In 1991 we all graduated from JC and enlisted. wahj got a scholarship to study in UK and I disrupted to go to medical school. When wahj came back on his first vacation, he brought with him a copy of DBA and a few 15mm DBA armies for us. It was a big deal at that time because now we were playing the same game and using the same metal miniatures as the wargamers in the big league were. I still have these poorly-painted figures in my collection.

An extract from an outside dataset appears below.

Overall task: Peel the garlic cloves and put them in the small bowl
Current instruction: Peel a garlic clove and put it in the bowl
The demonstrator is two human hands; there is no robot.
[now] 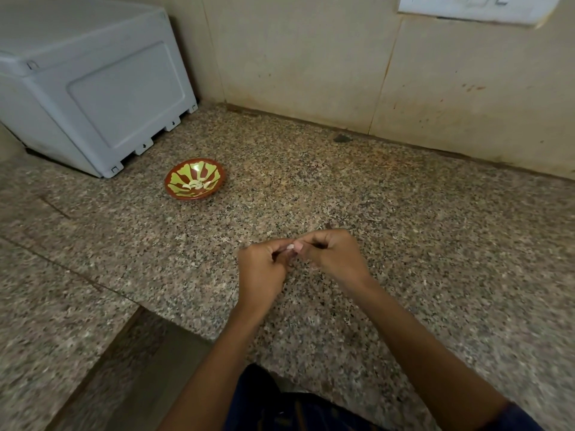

So there you have it, kids. The story of how I became a Role-player and Wargamer. The details and dates may not be all that accurate, and I might have missed things out, but by and large that's how it happened.


danmer said...

Ha, there's a lot I recognise there! From reading this, I think you're probably a year or so older than me but we must have got into the hobby at the same time. Nice nostalgia trip, thanks!

captain arjun said...

Yes, Dan - I remember calculating your age based on something you wrote in a wargames magazine article and marvelling that you are actually younger than me... :)

Well, perhaps when you should write your own nostalgia post on your blog too.